### Exercise
The lines to extract begin at the one containing "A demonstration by" and run to the end of the listing; set them down exactly and alone.

### Collected material
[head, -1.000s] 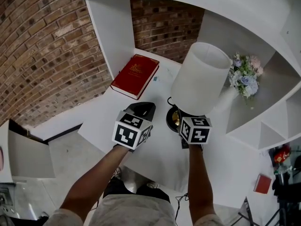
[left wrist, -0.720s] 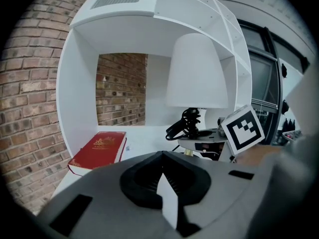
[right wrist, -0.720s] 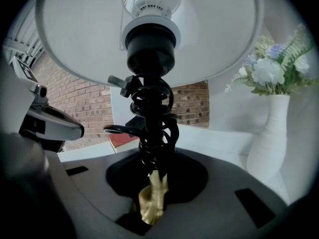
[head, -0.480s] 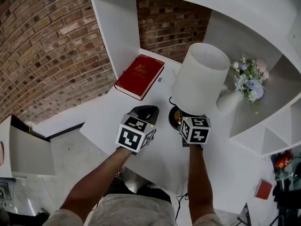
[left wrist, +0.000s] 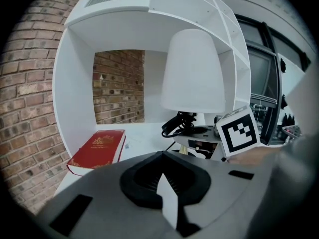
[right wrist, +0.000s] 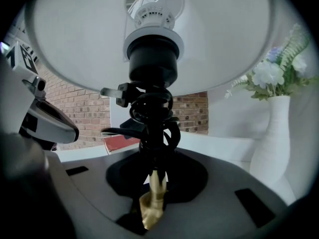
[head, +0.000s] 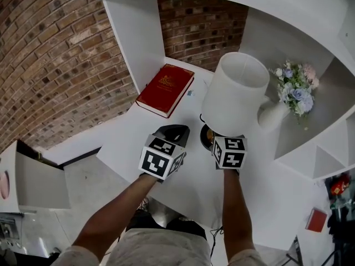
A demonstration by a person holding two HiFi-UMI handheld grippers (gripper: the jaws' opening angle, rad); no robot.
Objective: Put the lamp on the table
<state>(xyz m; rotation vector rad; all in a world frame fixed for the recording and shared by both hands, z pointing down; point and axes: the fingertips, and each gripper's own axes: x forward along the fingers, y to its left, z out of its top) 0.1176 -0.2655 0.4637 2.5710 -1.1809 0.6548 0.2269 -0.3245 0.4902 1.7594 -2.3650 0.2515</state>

### Written answer
A demonstration by a person holding two HiFi-UMI handheld grippers (gripper: the jaws' opening angle, rad); no robot.
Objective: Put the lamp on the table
<state>(xyz m; rotation vector rad; all in a world frame fixed for the recording and shared by both hands, z pointing down; point and axes: the fingertips, and each gripper's own axes: x forward along the fingers, y to its left, z out of its top) 0.1176 -0.2655 0.4637 2.5710 -1.1809 0.6548 0.2269 -0.3245 0.4902 1.7594 -2.3650 0.2515</state>

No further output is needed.